WORK TO COMPLETE
Check every line of the entries below for the word "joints", and copy the ones that have it.

START THE INPUT

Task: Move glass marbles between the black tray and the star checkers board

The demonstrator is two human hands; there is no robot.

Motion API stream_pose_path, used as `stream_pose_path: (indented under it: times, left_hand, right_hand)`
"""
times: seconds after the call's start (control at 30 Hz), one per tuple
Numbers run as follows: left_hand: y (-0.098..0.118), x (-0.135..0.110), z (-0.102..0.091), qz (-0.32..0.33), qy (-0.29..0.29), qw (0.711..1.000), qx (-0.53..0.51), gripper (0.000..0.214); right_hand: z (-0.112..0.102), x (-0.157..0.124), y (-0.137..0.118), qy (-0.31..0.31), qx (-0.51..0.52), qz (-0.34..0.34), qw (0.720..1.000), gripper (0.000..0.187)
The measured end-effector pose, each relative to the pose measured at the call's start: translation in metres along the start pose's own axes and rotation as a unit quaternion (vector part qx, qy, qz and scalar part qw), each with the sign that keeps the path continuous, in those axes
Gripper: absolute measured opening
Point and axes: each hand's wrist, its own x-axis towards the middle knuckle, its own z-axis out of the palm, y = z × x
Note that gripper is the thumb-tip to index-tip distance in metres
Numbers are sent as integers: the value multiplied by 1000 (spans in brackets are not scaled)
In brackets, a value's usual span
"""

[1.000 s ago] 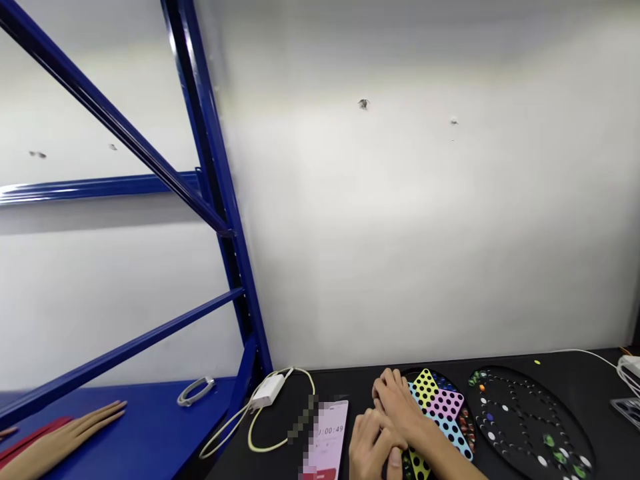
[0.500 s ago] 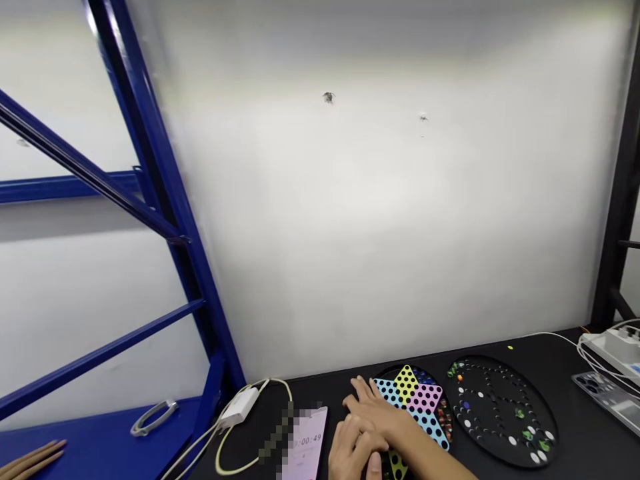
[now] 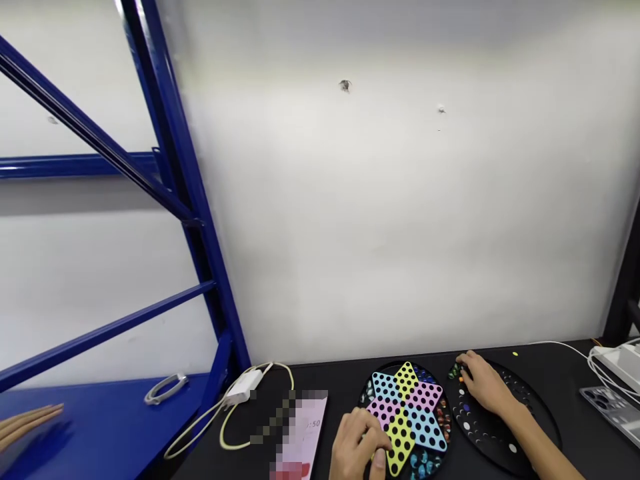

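Observation:
A round Chinese checkers board with a coloured star of yellow, pink and light blue points lies on the black table. My left hand rests curled at its near left edge, thumb on a yellow point. My right hand lies on a second round black board to the right, fingers bent over marbles at its far left rim. I cannot make out whether those fingers hold a marble.
A phone with a timer lies left of the boards, beside a white charger and yellowish cable. A blue metal rack stands at left. A power strip and a grey phone case sit at far right. Someone else's fingers show at left.
My right hand has left the coloured star board and moved right onto the black board. The left hand stays at the star board's edge. The view shifted slightly.

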Motion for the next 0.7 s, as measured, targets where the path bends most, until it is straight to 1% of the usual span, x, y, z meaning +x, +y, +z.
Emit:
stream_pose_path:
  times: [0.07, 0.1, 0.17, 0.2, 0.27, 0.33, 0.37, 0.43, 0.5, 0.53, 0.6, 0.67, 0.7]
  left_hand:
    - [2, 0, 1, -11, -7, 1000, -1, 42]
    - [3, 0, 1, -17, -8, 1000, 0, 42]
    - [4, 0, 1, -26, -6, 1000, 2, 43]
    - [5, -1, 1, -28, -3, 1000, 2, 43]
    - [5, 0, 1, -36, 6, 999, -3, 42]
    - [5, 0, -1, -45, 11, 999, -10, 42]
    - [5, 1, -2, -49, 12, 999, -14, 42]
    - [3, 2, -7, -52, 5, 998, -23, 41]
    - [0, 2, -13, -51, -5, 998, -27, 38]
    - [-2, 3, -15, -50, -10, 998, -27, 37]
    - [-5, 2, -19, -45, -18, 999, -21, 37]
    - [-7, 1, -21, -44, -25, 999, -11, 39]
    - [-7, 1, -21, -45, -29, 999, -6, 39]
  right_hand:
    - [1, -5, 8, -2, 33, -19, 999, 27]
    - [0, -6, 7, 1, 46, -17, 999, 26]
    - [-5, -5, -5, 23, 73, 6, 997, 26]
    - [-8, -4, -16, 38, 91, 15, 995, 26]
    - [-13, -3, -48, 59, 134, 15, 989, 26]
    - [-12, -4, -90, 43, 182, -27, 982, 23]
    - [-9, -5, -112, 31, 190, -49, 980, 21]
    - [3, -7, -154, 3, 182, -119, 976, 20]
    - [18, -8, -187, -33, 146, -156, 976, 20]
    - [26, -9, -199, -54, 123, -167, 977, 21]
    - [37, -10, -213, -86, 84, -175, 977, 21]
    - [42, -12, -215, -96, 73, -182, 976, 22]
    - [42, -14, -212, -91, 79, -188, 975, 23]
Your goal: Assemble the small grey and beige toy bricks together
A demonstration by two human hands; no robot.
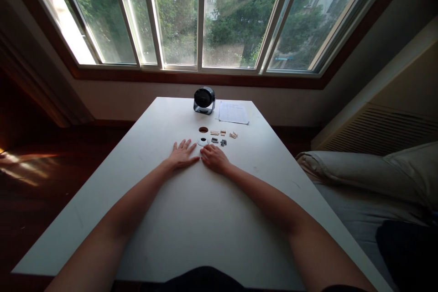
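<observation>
My left hand (183, 153) lies flat on the white table (205, 219), fingers spread, with nothing in it. Its thumb points toward my right hand (215, 158), a small gap between them. The right fingers are curled in against the tabletop; whatever may be under them is hidden. Just beyond my hands is a flat white ring (199, 143) with a dark centre. To its right sit two clusters of small dark grey pieces (214, 140). Behind those are several small groups of cream-coloured pieces (214, 132), too small to name.
A round hole (203, 130) in the tabletop shows brown beyond the ring. At the far edge stands a black round device (204, 99) on a bracket, beside printed paper sheets (234, 112). A cushioned seat (362, 182) is on the right; windows (236, 18) are ahead.
</observation>
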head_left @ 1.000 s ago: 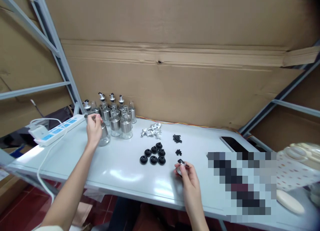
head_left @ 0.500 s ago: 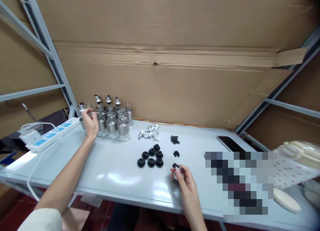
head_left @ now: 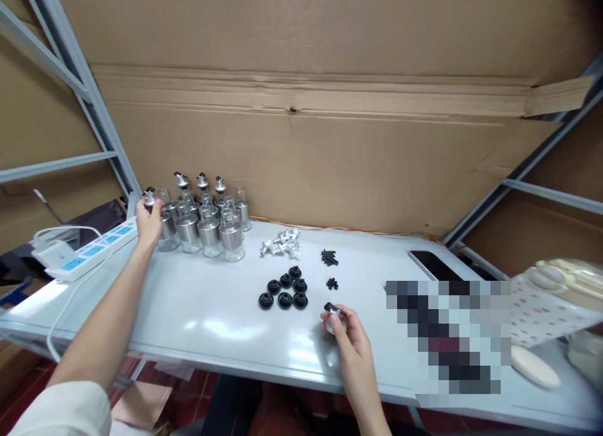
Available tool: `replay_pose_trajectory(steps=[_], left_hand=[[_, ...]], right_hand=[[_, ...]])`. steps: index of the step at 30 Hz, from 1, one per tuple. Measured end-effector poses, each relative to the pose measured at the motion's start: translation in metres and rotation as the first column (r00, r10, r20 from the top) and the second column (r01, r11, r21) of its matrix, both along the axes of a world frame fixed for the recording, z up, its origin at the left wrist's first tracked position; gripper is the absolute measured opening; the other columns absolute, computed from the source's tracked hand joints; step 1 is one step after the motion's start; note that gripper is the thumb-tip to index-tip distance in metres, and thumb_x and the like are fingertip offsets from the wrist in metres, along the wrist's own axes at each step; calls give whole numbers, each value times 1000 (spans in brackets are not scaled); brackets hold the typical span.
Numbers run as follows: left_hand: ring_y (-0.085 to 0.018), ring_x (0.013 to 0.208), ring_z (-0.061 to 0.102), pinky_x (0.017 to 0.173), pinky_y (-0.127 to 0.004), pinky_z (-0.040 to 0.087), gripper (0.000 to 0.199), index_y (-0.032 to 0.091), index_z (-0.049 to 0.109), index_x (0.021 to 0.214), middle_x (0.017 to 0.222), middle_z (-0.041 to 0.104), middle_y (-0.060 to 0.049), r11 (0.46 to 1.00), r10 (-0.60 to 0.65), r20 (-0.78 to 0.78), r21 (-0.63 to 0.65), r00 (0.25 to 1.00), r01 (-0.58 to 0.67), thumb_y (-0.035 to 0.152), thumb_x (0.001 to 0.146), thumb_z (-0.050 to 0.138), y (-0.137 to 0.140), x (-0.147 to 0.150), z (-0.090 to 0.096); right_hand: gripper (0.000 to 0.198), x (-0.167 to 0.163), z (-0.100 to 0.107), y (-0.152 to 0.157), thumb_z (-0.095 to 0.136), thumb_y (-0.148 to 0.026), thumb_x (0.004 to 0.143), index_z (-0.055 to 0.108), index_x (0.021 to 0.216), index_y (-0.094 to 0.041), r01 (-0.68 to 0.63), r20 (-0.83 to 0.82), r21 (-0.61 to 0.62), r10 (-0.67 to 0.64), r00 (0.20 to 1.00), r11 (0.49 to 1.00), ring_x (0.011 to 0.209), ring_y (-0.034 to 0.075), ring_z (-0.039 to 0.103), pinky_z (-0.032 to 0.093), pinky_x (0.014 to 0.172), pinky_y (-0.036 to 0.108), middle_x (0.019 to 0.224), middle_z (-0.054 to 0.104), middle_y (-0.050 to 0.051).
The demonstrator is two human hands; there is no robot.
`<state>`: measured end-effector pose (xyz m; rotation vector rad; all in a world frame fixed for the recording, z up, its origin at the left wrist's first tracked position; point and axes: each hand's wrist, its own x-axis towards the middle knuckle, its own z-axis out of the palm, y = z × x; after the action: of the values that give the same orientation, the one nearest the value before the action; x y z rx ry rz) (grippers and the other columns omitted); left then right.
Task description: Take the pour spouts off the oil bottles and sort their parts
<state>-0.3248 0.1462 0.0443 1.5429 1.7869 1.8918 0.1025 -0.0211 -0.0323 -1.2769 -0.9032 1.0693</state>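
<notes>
At the far left end of the bottle group, my left hand [head_left: 149, 225] has its thumb and fingers closed around a silver pour spout [head_left: 149, 198] with a black flap. The bottle under that spout is mostly hidden by the hand. Several glass bottles with steel sleeves [head_left: 208, 232] stand beside it; three at the back carry spouts. Near the front edge my right hand [head_left: 354, 345] pinches a loose silver pour spout [head_left: 333, 324] with a black flap on top. Black stoppers [head_left: 285, 299], silver spout parts [head_left: 282, 243], black flaps [head_left: 329, 257] and tiny black pieces [head_left: 332, 284] lie between the hands.
A white power strip [head_left: 89, 257] with a plugged charger and cable runs along the left edge. On the right lie a phone [head_left: 436, 265], a blurred-out patch, a pale oval object [head_left: 536, 367] and a dotted container [head_left: 541, 316]. Cardboard [head_left: 330, 166] walls the back.
My left hand has moved left and closed around the spout on the end bottle. The right hand keeps its hold on the loose spout. The view has shifted slightly.
</notes>
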Motion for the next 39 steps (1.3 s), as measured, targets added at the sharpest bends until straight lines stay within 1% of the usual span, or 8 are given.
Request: replay_pose_trajectory(steps=[7, 11, 14, 19, 25, 30, 35, 39], left_hand=[[-11, 70, 54, 70, -26, 42, 41, 17, 50, 82, 72, 54, 6, 1000, -6, 140, -22, 990, 9, 58, 77, 55, -41, 11, -3], [-15, 69, 54, 66, -28, 44, 51, 20, 52, 83, 72, 55, 3, 997, -67, 157, -20, 985, 71, 69, 70, 57, -91, 53, -6], [-17, 71, 55, 62, -29, 45, 59, 20, 53, 95, 76, 56, 0, 978, -163, 195, -93, 967, 184, 72, 69, 55, -131, 99, -6], [-16, 74, 58, 64, -26, 47, 44, 20, 53, 101, 83, 59, -3, 862, -429, 249, -174, 868, 476, 59, 82, 52, -174, 167, 0], [-16, 80, 58, 72, -25, 47, 36, 19, 53, 103, 86, 60, -4, 575, -725, 322, -202, 608, 793, 51, 87, 49, -178, 231, 3], [-19, 92, 58, 80, -26, 46, 36, 21, 55, 109, 99, 62, -5, 443, -802, 346, -202, 487, 873, 48, 86, 53, -176, 260, 2], [-21, 104, 56, 91, -28, 44, 36, 20, 53, 118, 112, 60, -6, 474, -782, 339, -221, 523, 852, 42, 89, 50, -181, 266, 1], [-19, 99, 56, 88, -28, 43, 32, 19, 54, 112, 107, 60, -6, 555, -768, 260, -186, 586, 811, 41, 92, 45, -181, 274, -9]], right_hand=[[39, 2, 0, -2, 69, -46, 67, 59, 93, -18, 70, 15, 56, -71, 997, 996, 77, 20, 58, 46, 72, 32, 88, 63, 5], [29, -1, 1, -6, 69, -43, 69, 57, 79, -19, 147, 85, 85, -154, 984, 985, 67, 16, 52, 42, 65, 28, 74, 58, 0], [27, -7, 4, -10, 65, -44, 76, 58, 83, -19, 126, 32, 111, -131, 991, 986, 66, 16, 52, 42, 66, 29, 67, 56, -1], [22, -13, 25, -18, 59, -39, 83, 59, 93, -19, 15, 13, 252, -19, 1000, 968, 74, 16, 58, 46, 75, 33, 86, 62, 5], [5, -21, 78, -28, 57, -24, 84, 56, 80, -21, -271, 251, 495, 163, 954, 825, 72, 13, 54, 43, 65, 25, 78, 54, 1], [22, -29, 108, -19, 72, -26, 72, 60, 89, -21, -268, 364, 455, 97, 926, 849, 62, 12, 52, 44, 59, 24, 69, 54, -3], [15, -28, 120, -7, 71, -30, 72, 65, 78, -18, -313, 529, 408, 57, 847, 858, 66, 13, 55, 46, 60, 25, 74, 58, 2], [17, -27, 120, -7, 66, -28, 78, 60, 67, -17, -353, 591, 434, 34, 806, 829, 59, 11, 51, 42, 52, 22, 69, 54, 1]])
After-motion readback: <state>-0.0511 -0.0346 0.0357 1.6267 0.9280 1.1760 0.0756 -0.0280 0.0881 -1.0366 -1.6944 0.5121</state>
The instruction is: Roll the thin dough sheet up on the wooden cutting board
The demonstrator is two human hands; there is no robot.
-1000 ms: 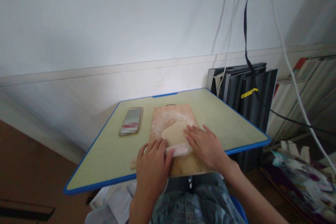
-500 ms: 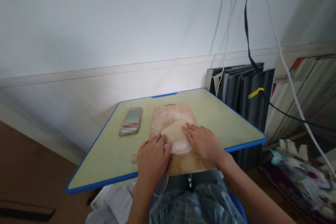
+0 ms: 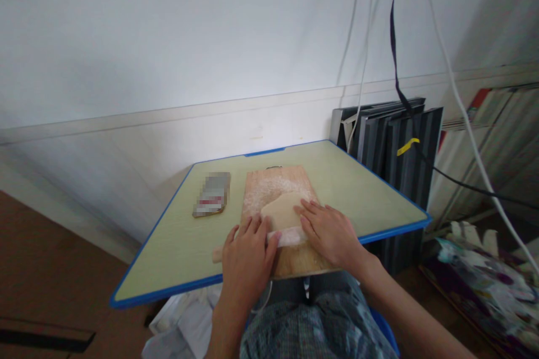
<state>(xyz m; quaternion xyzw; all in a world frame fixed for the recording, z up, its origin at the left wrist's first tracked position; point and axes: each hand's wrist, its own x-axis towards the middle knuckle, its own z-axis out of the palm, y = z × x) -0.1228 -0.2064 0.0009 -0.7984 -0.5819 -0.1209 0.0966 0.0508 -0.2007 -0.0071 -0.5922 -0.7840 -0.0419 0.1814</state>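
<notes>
A pale sheet of dough (image 3: 283, 211) lies on a floured wooden cutting board (image 3: 290, 262). Across its near part runs a rolling pin (image 3: 217, 254), whose bare end sticks out left of my left hand; between the hands a whitish floury band covers it, and I cannot tell whether dough wraps round it there. My left hand (image 3: 248, 255) rests over the pin, palm down, fingers stretched forward and thumb apart. Flat over the pin's right part lies my right hand (image 3: 330, 233), fingers spread with the tips on the dough's right edge. That end of the pin is hidden.
The board stands on a pale green table (image 3: 353, 196) with a blue rim. A blurred flat packet or phone (image 3: 213, 195) lies on the left. Dark panels (image 3: 391, 146) lean by the wall at right, with cables (image 3: 396, 56) hanging before them. Bagged items (image 3: 484, 275) sit lower right.
The pin and both hands look nearly in place, shifted very slightly right along with the view. Less dough shows on the near side of the pin now.
</notes>
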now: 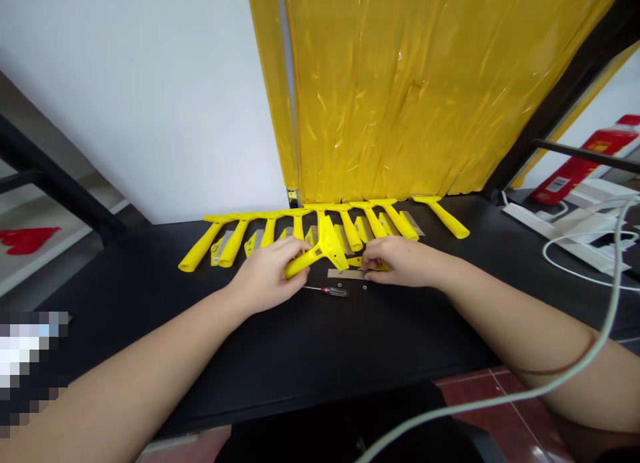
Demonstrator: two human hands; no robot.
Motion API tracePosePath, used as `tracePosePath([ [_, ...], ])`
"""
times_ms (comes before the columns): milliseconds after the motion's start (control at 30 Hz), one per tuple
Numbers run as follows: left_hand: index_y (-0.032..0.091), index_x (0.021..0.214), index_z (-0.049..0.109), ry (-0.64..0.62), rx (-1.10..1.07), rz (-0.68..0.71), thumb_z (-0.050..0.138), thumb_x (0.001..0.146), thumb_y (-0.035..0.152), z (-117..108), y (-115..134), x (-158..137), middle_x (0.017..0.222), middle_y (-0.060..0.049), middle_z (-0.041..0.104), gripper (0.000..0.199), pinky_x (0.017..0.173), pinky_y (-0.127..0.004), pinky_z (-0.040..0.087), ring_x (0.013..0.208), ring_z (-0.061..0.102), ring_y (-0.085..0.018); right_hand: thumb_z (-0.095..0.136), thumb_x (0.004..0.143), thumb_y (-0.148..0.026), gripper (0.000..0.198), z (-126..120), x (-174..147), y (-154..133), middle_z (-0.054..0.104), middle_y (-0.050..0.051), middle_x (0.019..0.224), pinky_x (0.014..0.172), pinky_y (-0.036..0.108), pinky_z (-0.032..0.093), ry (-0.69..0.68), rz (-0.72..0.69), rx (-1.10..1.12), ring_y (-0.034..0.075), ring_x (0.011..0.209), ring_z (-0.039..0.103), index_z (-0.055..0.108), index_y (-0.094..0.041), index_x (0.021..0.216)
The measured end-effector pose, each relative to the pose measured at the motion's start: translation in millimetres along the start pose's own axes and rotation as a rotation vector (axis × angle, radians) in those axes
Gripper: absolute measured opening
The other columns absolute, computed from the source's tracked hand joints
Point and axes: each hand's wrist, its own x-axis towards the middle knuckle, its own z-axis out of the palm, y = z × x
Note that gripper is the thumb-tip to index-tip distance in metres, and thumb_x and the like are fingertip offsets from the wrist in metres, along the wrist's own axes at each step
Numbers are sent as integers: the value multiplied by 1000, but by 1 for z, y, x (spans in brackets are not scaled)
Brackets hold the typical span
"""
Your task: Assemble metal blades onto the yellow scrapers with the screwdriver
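Observation:
My left hand [270, 269] is wrapped around the handle of a yellow scraper [330, 246], whose wide head tilts up to the right. My right hand [393, 261] is closed, its fingertips on a small yellow plate [354, 261] that shows on both sides of them. Under those fingers lies a flat metal blade [344, 273], its right end partly hidden. Two small nuts [365, 287] rest on the black table [320, 343] just in front. A screwdriver [336, 291] with a clear, red-collared handle lies below my left fingers.
Several yellow scraper handles [447, 219] stand in a row along the table's back edge, with metal blades and yellow plates [254, 243] between them. Behind hangs a yellow plastic curtain [380, 103]. At right are a red bottle [583, 159] and a white cable [607, 316] crossing my right forearm.

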Motion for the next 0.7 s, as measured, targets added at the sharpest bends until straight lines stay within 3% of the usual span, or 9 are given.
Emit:
tracePosePath([
  [133,24,117,63,-41,38,5,60,92,28,0,1,-1,111,-8,70,26,80,-37,51,93,67,-24,77,88,-29,11,3,2,-3,71,4,87,67,32,44,-15,40,-40,19,76,61,73,-19,86],
  [400,23,123,63,-81,102,16,56,91,23,1,3,-1,122,-9,71,32,83,-40,54,103,70,-28,77,83,-23,10,6,2,-5,72,3,86,63,31,43,-39,168,22,18,73,63,77,-21,92],
  [533,23,128,63,-86,128,1,56,88,21,0,6,-2,125,-11,71,40,84,-42,54,108,70,-32,74,81,-19,5,5,2,-8,70,2,84,67,31,43,-15,149,77,18,75,61,69,-20,83],
  [700,22,131,62,-90,157,-22,55,88,22,-2,7,-2,126,-12,71,44,80,-42,54,97,72,-30,69,84,-18,5,0,-1,-3,66,1,81,66,29,43,-3,121,239,16,73,58,64,-19,82],
])
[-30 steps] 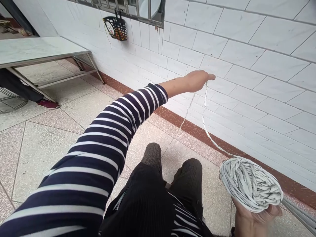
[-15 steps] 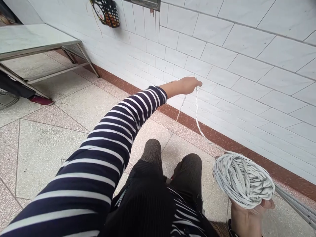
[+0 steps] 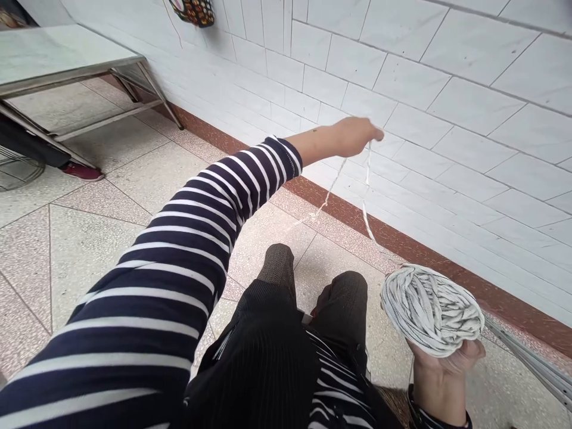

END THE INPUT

ANSWER TO THIS TASK
Available tool: `replay_pose_trajectory(steps=[_], left_hand=[[_, ...]], right_hand=[[_, ...]])`. steps: index of the step at 30 Hz, from 1, one per tuple. Measured end-effector poses, each relative to the pose measured at the motion's start: translation in metres and rotation as the first column (r00, r10, r20 from the top) and the second column (r01, r11, r21) of its matrix, both along the axes of a world frame fixed for the recording, z up, its origin at the left wrist's first tracked position; gripper is the absolute measured opening; the other columns absolute, computed from the source's tracked hand joints; step 1 is one step after the motion's start; note that gripper is the thumb-tip to index-tip distance in metres, and thumb_x and the like are fingertip offsets from the wrist in metres, along the wrist's own axes at each step; calls give whole numbers, each value times 1000 (spans in brackets are not scaled); brackets hold the typical span.
The other columns absolute, computed from the source's tracked hand joints

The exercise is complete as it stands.